Le chef de la Commission de Venise du Conseil de l’Europe a exprimé sa vive préoccupation envers ce qu’il a qualifié de « conflit ouvert » entre le gouvernement arménien et la Cour constitutionnelle et a appelé à un « fonctionnement normal » de la Constitution arménienne.
Dans une déclaration publiée mardi soir, Gianni Buquicchio a déclaré que toutes les branches du gouvernement du pays devraient respecter les « prérogatives, obligations et compétences » des uns et des autres fixées par la loi arménienne.
« Si cela n’est pas fait, si la culture et la maturité démocratiques font défaut, le fonctionnement des institutions de l’État est compromis et le progrès démocratique, civil et économique de la société est compromis », a averti M. Buquicchio.
« J’appelle toutes les parties à faire preuve de retenue, de respect mutuel et de coopération institutionnelle constructive afin de désamorcer cette situation préoccupante et de rétablir le fonctionnement normal de la Constitution arménienne », a-t-il ajouté.
Cette déclaration a été faite quelques heures seulement après qu’un organisme arménien chargé de l’application de la loi a déclaré avoir recueilli suffisamment de preuves pour accuser le président de la Cour constitutionnelle de Hrayr Tovmasian d’abus de pouvoir.
L’annonce de la commission d’enquête est la dernière d’une série de poursuites pénales engagées contre Tovmasian à la suite du rejet par la Cour constitutionnelle, le 15 octobre, de la demande du parlement arménien de remplacer son président.
Tovmasian subit des pressions croissantes de la part des autorités arméniennes qui l’accusent de maintenir des liens avec l’ancien gouvernement du pays renversé lors de la « Révolution de velours » de l’année dernière. Ses avocats affirment que les accusations d’ordre criminelles de la commission d’enquête font partie de la « pression illégale ».
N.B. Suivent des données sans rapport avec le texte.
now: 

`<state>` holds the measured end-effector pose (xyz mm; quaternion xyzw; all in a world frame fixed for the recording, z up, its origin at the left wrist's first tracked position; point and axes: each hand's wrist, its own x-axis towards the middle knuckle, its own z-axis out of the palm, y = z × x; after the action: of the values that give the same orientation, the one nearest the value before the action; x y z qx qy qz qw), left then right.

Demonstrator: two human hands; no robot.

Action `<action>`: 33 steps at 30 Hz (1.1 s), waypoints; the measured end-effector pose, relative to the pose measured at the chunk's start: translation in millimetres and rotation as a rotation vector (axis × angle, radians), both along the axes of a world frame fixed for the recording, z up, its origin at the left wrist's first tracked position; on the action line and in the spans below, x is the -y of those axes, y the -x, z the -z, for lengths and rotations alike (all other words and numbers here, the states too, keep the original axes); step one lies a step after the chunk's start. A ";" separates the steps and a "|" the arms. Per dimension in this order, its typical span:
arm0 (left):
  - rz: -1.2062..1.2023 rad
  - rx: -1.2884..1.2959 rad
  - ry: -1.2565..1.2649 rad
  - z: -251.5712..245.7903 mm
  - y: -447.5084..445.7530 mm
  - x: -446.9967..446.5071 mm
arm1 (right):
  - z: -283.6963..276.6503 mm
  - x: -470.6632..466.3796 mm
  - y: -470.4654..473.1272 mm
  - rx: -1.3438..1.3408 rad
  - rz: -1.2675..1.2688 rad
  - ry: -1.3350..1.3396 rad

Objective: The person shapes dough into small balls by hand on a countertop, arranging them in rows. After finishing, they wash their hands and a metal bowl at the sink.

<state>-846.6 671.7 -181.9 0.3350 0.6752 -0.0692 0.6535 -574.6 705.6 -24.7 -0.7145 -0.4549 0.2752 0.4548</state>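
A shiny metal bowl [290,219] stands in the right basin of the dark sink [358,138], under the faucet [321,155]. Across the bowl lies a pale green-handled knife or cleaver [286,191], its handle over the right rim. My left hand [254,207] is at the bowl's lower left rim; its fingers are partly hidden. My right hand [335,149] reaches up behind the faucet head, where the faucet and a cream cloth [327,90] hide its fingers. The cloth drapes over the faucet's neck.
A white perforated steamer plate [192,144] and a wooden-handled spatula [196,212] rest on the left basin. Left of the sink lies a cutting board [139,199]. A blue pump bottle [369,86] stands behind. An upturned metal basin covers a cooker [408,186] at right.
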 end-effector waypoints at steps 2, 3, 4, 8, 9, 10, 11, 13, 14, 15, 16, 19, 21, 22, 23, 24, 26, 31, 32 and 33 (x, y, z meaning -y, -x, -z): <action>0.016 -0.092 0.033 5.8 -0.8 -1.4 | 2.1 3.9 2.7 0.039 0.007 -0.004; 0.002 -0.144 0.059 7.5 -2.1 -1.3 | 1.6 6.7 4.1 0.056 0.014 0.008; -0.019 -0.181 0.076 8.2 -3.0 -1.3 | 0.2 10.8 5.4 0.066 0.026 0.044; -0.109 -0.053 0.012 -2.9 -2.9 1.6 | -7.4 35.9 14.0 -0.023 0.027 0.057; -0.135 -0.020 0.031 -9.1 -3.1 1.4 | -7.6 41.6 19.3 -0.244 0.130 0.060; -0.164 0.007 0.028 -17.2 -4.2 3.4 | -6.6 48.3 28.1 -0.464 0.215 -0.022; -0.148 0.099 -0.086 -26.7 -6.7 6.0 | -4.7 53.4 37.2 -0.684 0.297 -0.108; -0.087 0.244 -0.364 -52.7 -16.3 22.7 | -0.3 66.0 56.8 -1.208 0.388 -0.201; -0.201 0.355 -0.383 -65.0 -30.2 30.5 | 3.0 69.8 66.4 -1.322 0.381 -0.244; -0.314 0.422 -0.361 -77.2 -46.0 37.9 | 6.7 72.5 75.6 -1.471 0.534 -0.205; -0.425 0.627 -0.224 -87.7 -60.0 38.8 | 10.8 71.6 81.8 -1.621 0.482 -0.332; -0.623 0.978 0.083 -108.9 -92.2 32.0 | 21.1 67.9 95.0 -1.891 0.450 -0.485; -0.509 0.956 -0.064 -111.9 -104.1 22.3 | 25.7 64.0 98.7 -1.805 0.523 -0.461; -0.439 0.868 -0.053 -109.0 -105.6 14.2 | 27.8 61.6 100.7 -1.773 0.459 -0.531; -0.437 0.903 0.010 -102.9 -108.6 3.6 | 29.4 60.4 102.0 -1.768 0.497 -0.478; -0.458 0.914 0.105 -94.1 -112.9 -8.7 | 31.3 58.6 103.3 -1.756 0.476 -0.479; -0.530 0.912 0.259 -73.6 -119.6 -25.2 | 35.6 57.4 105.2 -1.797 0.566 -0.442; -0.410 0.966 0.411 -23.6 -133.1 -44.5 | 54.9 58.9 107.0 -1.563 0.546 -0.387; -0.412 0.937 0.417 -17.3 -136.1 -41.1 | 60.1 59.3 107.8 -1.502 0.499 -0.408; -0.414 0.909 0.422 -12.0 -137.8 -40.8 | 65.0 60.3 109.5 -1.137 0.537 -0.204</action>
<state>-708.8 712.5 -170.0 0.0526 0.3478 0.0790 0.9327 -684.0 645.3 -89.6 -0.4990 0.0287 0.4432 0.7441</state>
La déclaration soigneusement rédigée par Buquicchio ne mentionnait pas explicitement les poursuites pénales contre Tovmasian. Dans une interview accordée à la chaîne de télévision arménienne Shant mardi, le président de la Commission de Venise a souligné les « pressions » exercées sur le président de la Haute Cour et « de nombreuses procédures » à son encontre. Il a déclaré que Tovmasian devait être respecté, car il dirigeait « l’une des principales institutions de l’État ».
Le ministre de la Justice, Rustam Badasian, a salué mercredi la déclaration de M. Buquicchio et a déclaré que le gouvernement du Premier ministre Nikol Pashinian en tiendra compte. Mais il a aussi dit : « La situation autour de la Cour constitutionnelle n’est pas une question de respect mutuel, mais plutôt le résultat de… l’élection douteuse du président de la Cour constitutionnelle[en mars 2018.] »
Badasian n’a pas nié que le gouvernement souhaite la démission de Tovmasian. À cet égard, il a évoqué la récente diffusion d’un projet de loi du Ministère de la Justice offrant aux membres de la Cour constitutionnelle installés par les anciens gouvernements arméniens des incitations financières à la démission.
« J’attache une grande importance à l’actualisation de la composition de la Cour constitutionnelle », a déclaré le ministre âgé de 28 ans à la presse.
Plus tôt ce mois-ci, la Commission de Venise avait fait part de ses réserves concernant ce projet de loi dans un rapport détaillé sur les réformes judiciaires planifiées par l’administration de Pashinian. La retraite anticipée proposée aux juges des hautes cours ne peut être acceptable que si elle est «strictement volontaire».
« Il serait inacceptable que chaque nouveau gouvernement puisse remplacer les juges en place par des juges nouvellement élus de leur choix », a averti l’organe basé à Strasbourg qui examine les législations des Etats membres du Conseil de l’Europe.
Pendant ce temps, Tovmasian a salué la déclaration de Buquicchio, affirmant que son contenu « découle des intérêts de notre Etat ». « Notre réaction à l’appel de M. Buquicchio est claire : la Cour constitutionnelle réaffirme une fois de plus qu’elle est prête à résoudre la situation existante par le respect mutuel et le dialogue », a-t-il déclaré dans ses commentaires écrits à l’agence de presse Pastinfo.